◆ **PROMPT**:
Throughout the records below, find each line holding "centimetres" and copy it.
====== DATASET EXTRACT ======
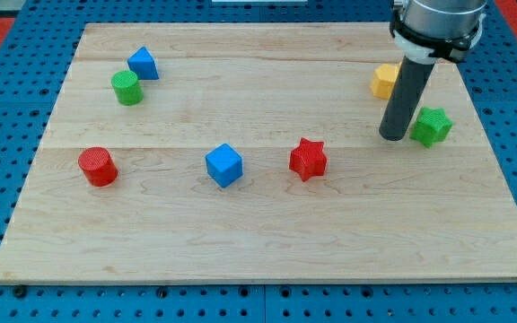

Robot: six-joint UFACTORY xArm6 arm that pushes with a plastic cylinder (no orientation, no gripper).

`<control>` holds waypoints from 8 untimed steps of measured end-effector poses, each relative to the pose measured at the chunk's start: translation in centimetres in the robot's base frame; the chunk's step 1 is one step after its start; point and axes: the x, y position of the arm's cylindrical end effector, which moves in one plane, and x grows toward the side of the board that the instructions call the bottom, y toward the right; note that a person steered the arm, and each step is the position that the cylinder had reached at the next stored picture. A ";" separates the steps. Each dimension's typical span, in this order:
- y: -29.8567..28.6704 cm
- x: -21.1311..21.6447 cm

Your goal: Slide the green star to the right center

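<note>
my tip [392, 136] sitting on desk [267, 242] | green star [432, 126] just to its right, nr touching | yellow block [385, 81] above-left | no pincer showing, state n/a

A: How are the blocks laid out on the desk [267, 260]?

B: The green star [432, 126] is placed at the right edge, about mid-depth. My tip [392, 137] is set just left of it. The yellow block [384, 81] is found farther back, behind the rod.

A: And the middle?

B: The red star [308, 159] is placed right of the blue cube [224, 165], slightly nearer than the green star.

A: The left?

B: The red cylinder [98, 167] is set at the left. Far behind it, the green cylinder [127, 88] is placed just near-left of the blue triangular block [143, 64].
</note>
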 end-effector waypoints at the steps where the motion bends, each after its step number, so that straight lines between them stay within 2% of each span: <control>1: 0.0 2.9; 2: 2.0 2.7; 3: 5.5 -0.1; 4: 6.4 -1.9; 5: 6.4 -0.2; 6: 11.3 3.5; 7: 17.9 1.4; 8: 17.9 -0.2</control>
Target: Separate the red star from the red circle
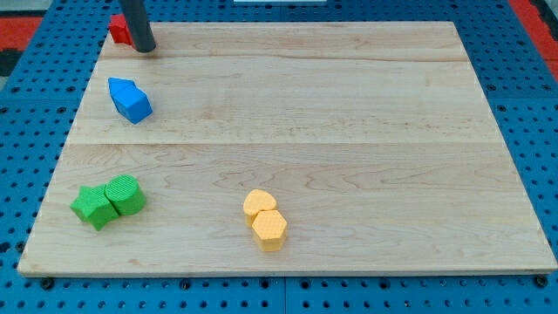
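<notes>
Wooden board (349, 131) fills most of the view, lying on a blue pegboard surface (26, 131).

Green pair near the view's bottom left: green star (92, 206) touching green cylinder-like block (125, 194).

Blue block (130, 99), irregular shape, upper left.

Yellow pair at bottom centre: yellow heart-like block (258, 203) touching yellow hexagon (269, 228).

My rod is bare, holding nothing. My tip (144, 49) sits at the board's top left corner, just right of a red block (119, 30), apparently touching it. Rod hides part of it; cannot tell star from circle. Only one red piece visible.
</notes>
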You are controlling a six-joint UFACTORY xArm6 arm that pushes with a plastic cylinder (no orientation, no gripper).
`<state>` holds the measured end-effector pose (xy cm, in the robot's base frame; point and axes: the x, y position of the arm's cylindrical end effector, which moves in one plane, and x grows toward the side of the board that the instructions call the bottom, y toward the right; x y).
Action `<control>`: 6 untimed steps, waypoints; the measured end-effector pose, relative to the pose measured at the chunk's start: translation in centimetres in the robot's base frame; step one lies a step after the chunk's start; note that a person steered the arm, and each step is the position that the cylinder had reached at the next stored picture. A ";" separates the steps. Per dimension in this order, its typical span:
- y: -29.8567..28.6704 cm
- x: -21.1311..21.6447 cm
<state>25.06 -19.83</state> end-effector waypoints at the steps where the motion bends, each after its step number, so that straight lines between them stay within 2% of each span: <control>1: 0.4 0.0; 3: 0.3 1.5; 4: -3.1 2.6; 5: -10.6 2.2; 6: -10.6 1.7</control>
<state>26.73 -30.44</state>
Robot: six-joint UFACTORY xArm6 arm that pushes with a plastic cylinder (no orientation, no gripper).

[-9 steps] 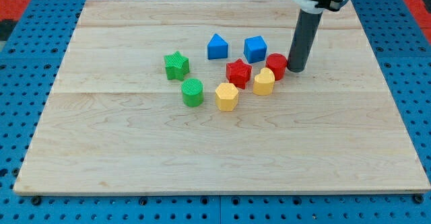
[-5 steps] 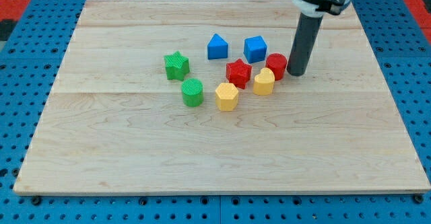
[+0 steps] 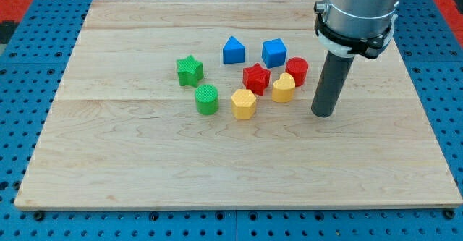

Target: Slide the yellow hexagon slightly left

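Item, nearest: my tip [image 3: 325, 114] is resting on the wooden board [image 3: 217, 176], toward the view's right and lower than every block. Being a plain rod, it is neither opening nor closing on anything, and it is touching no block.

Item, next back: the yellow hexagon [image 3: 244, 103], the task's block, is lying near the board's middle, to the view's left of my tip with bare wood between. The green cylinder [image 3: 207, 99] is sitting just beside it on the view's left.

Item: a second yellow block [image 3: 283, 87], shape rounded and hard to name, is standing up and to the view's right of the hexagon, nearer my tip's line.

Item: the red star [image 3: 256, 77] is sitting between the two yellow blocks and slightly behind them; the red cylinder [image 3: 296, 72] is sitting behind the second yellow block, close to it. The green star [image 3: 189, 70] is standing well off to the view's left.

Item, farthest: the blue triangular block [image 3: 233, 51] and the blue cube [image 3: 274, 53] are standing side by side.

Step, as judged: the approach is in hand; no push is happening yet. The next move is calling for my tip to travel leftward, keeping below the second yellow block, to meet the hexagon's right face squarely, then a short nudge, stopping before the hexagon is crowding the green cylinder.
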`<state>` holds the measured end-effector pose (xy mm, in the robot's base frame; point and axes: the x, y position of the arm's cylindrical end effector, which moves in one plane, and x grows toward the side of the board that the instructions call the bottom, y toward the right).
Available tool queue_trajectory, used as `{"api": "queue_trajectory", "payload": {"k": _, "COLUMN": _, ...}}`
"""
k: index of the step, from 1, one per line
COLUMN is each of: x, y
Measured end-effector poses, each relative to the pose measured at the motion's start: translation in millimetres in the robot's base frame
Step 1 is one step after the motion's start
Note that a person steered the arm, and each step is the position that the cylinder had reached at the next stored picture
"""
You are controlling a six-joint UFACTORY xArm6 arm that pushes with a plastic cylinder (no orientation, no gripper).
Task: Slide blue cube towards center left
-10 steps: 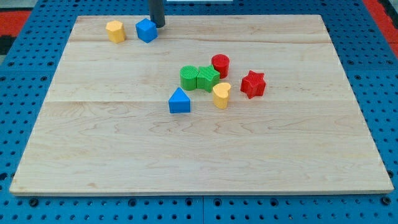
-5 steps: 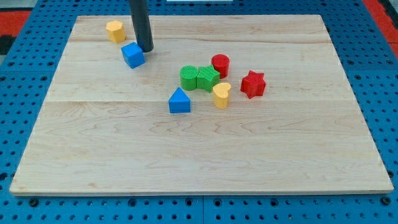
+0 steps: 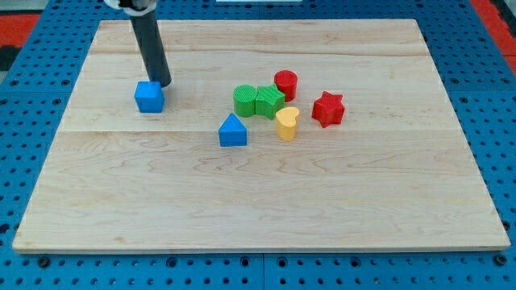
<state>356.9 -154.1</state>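
Note:
The blue cube (image 3: 149,97) sits on the wooden board (image 3: 258,193) in its upper left part. My tip (image 3: 163,84) is at the cube's upper right corner, touching it or nearly so. The dark rod slants up from there towards the view's top left.
A cluster lies right of the board's centre: a green round block (image 3: 245,100), a green star (image 3: 269,101), a red cylinder (image 3: 285,83), a red star (image 3: 328,109), a yellow heart (image 3: 286,123) and a blue triangular block (image 3: 233,130). The yellow block seen earlier is hidden behind the rod.
My tip has moved down and to the left, pushing the blue cube from the top edge towards the left middle. The rod now covers the yellow block at the top left.

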Motion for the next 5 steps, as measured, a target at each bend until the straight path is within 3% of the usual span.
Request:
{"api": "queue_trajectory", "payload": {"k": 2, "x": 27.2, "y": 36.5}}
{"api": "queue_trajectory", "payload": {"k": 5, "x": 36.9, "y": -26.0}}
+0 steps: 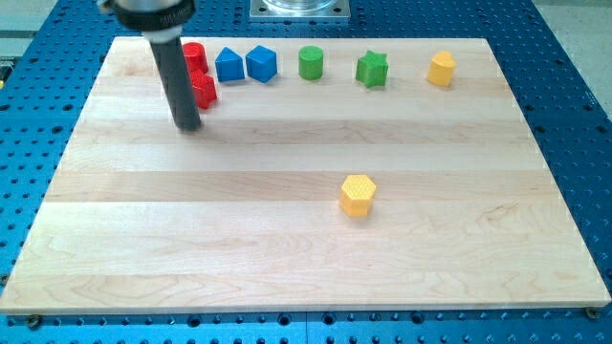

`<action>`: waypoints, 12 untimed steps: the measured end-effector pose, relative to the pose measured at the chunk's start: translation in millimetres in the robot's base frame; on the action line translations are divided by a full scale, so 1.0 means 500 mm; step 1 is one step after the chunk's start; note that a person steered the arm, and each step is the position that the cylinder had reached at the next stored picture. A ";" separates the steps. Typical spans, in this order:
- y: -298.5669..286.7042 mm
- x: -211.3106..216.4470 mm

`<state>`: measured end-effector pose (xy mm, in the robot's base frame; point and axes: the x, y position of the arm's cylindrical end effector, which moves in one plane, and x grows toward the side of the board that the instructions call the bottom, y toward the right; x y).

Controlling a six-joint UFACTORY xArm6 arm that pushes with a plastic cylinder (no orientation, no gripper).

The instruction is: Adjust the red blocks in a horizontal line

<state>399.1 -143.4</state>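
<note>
The robot's dark rod comes down from the view's top left, and my tip [188,125] rests on the wooden desk [287,239]. There is no gripper here, so nothing is open or clamped; the rod can only push.

The tip sits just beside the lower red block [204,91], on its left and a bit below it. The other red block [194,55], which looks round, sits just above it, close enough that they seem to touch. So the two reds are stacked one over the other, not side by side. I think the tip waits there so it can shove the lower red one sideways into a row.

Along the top edge there is a row: two blue blocks [229,65] [261,64], a green round block [311,63], a green star block [372,70] and a yellow block [440,69]. Another yellow block [358,196] sits alone, well apart, near the middle.

I see no words or labels anywhere.
</note>
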 end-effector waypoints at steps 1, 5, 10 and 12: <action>0.094 -0.048; -0.014 -0.181; -0.238 -0.215; -0.193 -0.231</action>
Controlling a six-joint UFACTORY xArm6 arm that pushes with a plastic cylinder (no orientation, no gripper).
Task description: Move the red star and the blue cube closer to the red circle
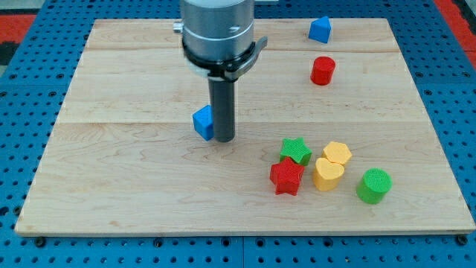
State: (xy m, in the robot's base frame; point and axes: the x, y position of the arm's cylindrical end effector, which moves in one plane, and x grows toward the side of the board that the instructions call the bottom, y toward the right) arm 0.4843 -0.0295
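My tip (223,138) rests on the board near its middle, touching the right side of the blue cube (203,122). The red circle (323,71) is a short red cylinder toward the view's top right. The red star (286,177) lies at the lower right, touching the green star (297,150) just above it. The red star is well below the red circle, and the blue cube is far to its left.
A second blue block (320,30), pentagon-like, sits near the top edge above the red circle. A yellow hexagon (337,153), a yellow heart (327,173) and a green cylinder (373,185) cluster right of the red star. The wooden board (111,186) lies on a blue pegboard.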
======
◆ **WRITTEN RESPONSE**:
`<control>` holds waypoints from 8 untimed steps of measured end-effector poses, each relative to the pose measured at the chunk's start: translation in centimetres in the robot's base frame; the chunk's step 1 is one step after its start; point and axes: the x, y position of the arm's cylindrical end effector, which moves in one plane, and x grows toward the side of the board that the instructions call the bottom, y toward the right; note that a person steered the arm, and each step is the position that the cylinder had reached at the next stored picture. A ";" separates the steps. Each dimension's typical span, in this order:
Action `<control>`: 6 untimed steps, waypoints; the measured end-effector pose, relative to the pose measured at the chunk's start: translation in centimetres in the robot's base frame; step one lies a step after the chunk's start; note that a person steered the arm, and each step is the position that the cylinder had reached at the next stored picture. A ";" separates the steps. Per dimension in this order, its typical span:

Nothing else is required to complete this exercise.